* _WHAT THE TASK ASKS_: Nothing but the pictures is dropped; write out all the remaining data below exactly.

* _DATASET SECTION_:
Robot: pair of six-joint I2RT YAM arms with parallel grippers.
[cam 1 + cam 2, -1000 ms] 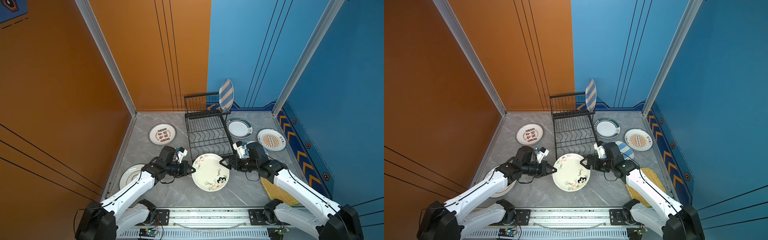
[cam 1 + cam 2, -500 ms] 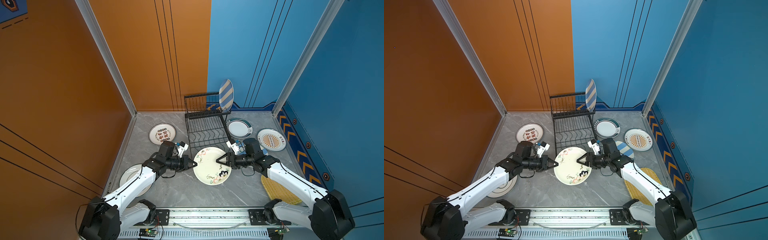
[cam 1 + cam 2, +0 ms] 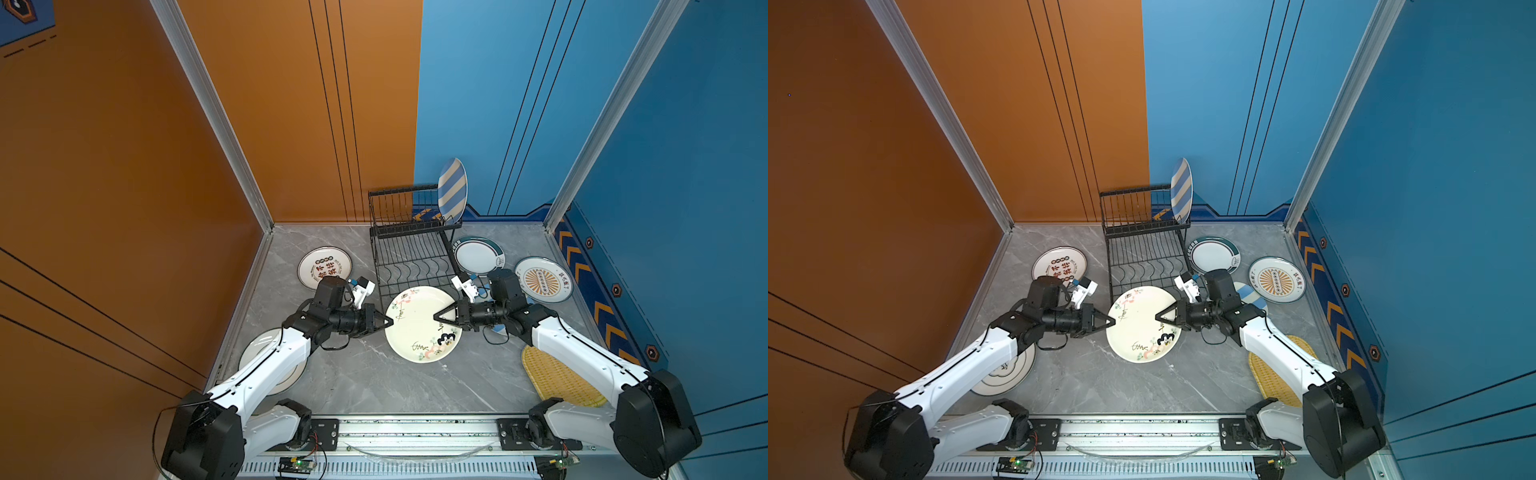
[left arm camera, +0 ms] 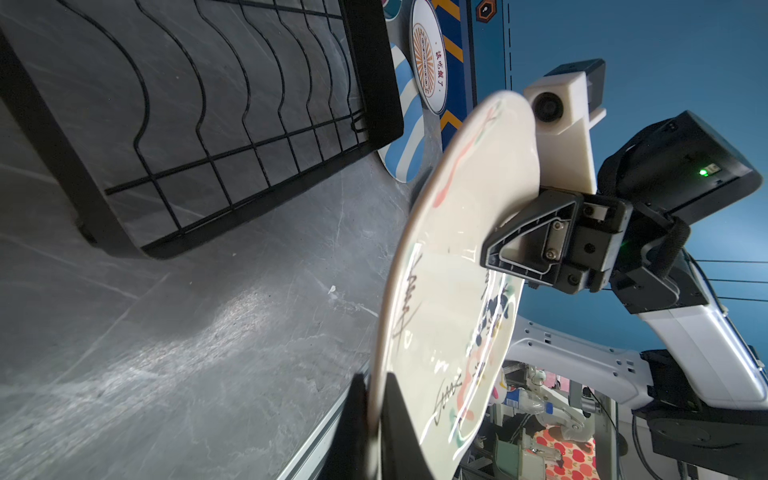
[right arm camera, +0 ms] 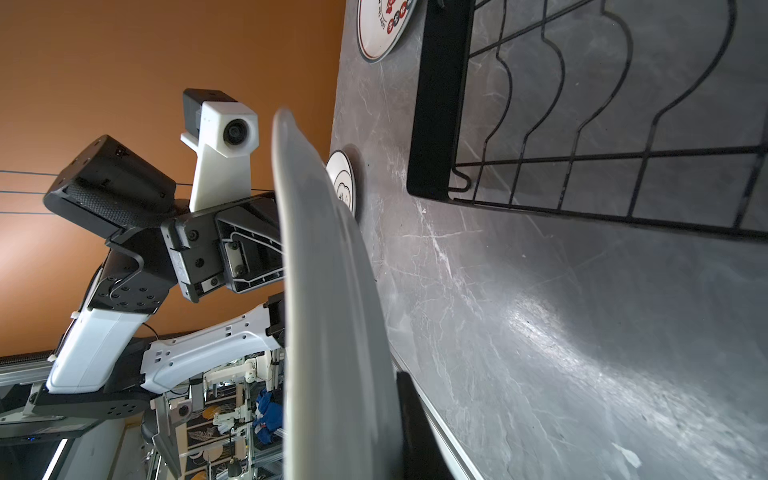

* _ANSWER SPACE_:
Robot: pair of six-joint I2RT YAM arms with parallel grippers.
[cam 1 + cam 2, -1000 ms] 
[cam 1 + cam 2, -500 ms] 
[cam 1 + cam 2, +0 ms] 
[left arm camera, +0 ms] 
[right arm camera, +0 ms] 

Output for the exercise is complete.